• **Exercise description**: Which lines of the entries below run from the one holding "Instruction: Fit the" to the one holding "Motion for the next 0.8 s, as", inclusive? Set down exactly those lines and no others.

════════════════

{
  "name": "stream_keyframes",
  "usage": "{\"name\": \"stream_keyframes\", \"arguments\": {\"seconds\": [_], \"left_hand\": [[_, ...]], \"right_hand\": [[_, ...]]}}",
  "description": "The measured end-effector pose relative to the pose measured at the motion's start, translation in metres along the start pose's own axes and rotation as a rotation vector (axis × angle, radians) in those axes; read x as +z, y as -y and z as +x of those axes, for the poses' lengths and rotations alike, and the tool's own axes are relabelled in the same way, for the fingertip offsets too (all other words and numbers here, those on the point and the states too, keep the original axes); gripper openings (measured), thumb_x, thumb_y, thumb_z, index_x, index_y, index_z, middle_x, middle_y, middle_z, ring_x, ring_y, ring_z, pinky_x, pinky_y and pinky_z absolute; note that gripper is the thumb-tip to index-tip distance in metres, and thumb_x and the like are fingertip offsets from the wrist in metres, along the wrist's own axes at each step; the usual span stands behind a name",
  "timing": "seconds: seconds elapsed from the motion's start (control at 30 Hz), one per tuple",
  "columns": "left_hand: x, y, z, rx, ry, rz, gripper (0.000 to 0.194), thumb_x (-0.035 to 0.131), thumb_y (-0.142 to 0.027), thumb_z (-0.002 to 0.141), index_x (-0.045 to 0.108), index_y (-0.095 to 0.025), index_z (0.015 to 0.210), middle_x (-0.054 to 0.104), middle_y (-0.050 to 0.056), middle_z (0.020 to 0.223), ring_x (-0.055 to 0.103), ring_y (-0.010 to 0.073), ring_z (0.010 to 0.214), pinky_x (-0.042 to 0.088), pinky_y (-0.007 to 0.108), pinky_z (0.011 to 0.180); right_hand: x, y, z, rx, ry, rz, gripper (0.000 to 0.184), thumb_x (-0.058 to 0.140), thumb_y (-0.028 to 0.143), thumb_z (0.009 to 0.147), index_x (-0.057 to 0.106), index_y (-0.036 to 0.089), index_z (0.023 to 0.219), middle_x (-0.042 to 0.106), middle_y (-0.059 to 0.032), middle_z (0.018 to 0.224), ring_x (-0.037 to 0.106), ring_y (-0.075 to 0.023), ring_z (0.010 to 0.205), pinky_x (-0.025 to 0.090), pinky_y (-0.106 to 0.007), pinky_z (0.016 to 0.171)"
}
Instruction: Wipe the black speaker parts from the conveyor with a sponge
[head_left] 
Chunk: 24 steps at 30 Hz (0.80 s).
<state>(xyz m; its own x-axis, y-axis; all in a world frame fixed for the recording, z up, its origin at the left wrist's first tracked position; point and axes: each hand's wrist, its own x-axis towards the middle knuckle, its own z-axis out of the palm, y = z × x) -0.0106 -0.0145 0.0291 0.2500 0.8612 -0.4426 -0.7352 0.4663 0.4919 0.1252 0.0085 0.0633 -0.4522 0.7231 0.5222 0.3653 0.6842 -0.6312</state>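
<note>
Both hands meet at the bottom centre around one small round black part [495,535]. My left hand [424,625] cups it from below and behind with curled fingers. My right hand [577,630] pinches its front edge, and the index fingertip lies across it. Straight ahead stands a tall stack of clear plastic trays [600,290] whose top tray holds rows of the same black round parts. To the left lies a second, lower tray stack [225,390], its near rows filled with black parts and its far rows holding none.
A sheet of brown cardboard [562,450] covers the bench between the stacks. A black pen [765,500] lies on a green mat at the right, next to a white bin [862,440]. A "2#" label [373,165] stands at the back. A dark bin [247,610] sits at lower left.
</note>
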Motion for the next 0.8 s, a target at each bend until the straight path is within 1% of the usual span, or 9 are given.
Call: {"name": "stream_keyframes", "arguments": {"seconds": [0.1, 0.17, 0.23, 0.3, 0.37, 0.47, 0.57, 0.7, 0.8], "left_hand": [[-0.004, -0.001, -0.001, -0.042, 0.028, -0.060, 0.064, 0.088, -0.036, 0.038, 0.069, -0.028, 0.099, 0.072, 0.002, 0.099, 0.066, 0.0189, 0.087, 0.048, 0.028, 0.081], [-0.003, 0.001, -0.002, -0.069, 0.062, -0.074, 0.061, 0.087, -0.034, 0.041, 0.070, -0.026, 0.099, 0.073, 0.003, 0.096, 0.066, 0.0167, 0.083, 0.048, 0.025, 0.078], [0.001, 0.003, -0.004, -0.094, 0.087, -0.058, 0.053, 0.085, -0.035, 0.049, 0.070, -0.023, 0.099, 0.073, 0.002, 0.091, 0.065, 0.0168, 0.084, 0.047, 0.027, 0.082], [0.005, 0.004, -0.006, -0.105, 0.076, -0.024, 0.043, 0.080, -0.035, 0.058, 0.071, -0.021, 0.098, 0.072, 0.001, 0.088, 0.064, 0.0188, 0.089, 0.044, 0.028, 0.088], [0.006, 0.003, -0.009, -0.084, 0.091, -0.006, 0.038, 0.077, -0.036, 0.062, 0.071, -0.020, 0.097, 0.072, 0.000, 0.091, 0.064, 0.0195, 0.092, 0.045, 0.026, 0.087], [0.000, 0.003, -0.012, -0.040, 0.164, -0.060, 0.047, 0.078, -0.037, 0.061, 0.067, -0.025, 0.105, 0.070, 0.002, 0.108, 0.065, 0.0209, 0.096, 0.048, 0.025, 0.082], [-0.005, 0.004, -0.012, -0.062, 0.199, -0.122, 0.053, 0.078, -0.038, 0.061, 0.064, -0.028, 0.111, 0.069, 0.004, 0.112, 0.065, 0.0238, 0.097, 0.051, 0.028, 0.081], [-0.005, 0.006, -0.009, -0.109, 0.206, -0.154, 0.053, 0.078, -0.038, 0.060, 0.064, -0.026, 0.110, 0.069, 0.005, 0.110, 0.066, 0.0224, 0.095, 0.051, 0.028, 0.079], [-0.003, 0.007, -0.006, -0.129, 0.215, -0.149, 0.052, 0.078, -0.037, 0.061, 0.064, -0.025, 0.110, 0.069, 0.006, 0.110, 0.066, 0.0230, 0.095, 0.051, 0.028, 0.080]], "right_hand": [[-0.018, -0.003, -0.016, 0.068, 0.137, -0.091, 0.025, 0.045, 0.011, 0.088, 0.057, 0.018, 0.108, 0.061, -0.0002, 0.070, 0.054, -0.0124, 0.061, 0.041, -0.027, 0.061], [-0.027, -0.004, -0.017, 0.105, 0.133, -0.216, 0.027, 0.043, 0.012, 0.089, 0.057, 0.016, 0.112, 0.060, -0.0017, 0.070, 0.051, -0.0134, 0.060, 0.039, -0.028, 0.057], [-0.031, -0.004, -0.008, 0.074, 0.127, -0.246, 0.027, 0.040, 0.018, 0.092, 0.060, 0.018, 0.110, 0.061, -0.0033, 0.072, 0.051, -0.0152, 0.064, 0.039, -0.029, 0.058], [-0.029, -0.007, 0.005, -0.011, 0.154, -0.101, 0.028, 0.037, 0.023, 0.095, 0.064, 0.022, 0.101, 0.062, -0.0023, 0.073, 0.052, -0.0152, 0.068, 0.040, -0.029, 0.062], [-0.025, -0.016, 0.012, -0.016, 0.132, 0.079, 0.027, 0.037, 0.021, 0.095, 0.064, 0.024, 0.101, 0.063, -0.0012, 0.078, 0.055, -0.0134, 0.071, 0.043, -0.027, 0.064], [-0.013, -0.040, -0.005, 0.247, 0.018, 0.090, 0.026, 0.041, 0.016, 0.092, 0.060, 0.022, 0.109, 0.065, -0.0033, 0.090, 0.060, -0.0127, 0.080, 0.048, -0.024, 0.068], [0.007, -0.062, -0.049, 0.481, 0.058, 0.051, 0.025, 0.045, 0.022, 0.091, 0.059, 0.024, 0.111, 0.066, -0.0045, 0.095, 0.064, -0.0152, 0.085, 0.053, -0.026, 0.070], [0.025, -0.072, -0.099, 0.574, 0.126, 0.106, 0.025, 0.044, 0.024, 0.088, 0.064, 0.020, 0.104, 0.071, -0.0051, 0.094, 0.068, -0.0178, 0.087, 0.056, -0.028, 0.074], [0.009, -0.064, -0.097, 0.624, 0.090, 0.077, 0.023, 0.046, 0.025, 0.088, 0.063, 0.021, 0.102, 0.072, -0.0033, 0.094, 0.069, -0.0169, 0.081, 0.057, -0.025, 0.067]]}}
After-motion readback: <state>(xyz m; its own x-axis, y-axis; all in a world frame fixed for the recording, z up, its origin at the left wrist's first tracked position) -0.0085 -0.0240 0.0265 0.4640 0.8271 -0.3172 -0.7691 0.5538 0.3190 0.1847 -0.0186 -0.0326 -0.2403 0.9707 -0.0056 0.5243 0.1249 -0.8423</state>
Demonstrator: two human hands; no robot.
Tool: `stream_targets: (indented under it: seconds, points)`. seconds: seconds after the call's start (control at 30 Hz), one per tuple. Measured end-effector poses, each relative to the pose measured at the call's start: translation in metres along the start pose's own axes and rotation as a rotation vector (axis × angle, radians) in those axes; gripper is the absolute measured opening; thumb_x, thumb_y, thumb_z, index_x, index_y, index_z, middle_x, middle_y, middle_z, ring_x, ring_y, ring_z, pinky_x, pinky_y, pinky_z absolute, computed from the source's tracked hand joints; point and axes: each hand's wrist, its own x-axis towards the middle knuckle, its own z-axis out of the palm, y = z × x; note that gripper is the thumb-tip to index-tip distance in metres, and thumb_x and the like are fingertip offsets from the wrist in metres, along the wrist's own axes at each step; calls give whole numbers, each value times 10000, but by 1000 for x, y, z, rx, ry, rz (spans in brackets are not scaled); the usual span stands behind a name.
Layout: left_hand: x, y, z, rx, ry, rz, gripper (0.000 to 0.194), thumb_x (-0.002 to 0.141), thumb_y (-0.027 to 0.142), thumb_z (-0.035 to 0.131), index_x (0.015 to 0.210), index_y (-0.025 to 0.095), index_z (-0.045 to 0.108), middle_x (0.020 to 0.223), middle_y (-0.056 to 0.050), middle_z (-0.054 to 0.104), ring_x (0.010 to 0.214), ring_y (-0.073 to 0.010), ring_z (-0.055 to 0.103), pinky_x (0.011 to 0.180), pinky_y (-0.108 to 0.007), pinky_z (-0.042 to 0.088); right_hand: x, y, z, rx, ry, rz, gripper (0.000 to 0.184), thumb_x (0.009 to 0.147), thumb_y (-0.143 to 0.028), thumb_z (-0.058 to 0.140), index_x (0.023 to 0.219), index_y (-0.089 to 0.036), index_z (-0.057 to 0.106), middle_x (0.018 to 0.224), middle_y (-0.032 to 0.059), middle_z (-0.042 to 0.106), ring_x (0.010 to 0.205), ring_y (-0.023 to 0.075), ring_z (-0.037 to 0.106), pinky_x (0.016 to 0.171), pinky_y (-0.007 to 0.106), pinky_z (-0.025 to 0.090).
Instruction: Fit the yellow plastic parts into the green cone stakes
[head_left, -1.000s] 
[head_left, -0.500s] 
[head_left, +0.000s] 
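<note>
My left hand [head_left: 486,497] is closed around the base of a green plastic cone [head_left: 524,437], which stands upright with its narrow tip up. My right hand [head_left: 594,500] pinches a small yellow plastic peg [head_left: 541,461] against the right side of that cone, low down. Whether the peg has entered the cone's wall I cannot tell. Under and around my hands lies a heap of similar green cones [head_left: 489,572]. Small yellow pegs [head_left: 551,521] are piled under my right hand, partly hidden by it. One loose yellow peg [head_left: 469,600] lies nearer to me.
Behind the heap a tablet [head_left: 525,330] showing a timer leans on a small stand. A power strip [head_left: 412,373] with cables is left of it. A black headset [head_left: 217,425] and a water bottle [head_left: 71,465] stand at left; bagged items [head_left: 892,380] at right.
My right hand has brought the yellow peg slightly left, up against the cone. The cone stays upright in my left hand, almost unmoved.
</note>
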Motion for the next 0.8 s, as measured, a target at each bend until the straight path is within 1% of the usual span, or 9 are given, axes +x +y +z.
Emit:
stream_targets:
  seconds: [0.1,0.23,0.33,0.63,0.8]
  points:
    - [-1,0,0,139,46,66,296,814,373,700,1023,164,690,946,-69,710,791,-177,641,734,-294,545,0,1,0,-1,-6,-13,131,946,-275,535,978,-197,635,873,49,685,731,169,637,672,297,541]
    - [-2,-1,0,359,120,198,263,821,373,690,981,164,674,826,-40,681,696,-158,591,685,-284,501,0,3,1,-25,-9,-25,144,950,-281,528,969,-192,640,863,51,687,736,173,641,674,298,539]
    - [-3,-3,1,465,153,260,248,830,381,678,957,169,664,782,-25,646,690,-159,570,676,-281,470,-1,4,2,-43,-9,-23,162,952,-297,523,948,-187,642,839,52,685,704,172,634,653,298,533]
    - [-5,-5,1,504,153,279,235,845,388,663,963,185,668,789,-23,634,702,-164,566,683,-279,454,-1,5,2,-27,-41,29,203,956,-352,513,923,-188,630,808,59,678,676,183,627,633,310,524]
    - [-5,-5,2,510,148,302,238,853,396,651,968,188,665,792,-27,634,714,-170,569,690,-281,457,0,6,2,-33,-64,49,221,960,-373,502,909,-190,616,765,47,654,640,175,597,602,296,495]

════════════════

• **Output**:
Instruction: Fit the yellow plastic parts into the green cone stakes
[head_left, -1.000s] 
[head_left, -0.500s] 
[head_left, +0.000s] 
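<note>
My left hand [head_left: 486,497] is closed around the base of a green plastic cone [head_left: 524,437], which stands upright with its narrow tip up. My right hand [head_left: 594,500] pinches a small yellow plastic peg [head_left: 541,461] against the right side of that cone, low down. Whether the peg has entered the cone's wall I cannot tell. Under and around my hands lies a heap of similar green cones [head_left: 489,572]. Small yellow pegs [head_left: 551,521] are piled under my right hand, partly hidden by it. One loose yellow peg [head_left: 469,600] lies nearer to me.
Behind the heap a tablet [head_left: 525,330] showing a timer leans on a small stand. A power strip [head_left: 412,373] with cables is left of it. A black headset [head_left: 217,425] and a water bottle [head_left: 71,465] stand at left; bagged items [head_left: 892,380] at right.
My right hand has brought the yellow peg slightly left, up against the cone. The cone stays upright in my left hand, almost unmoved.
</note>
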Motion for the next 0.8 s, as measured, a target at each bend until the straight path is within 1% of the usual span, or 9 are given, axes +x +y +z.

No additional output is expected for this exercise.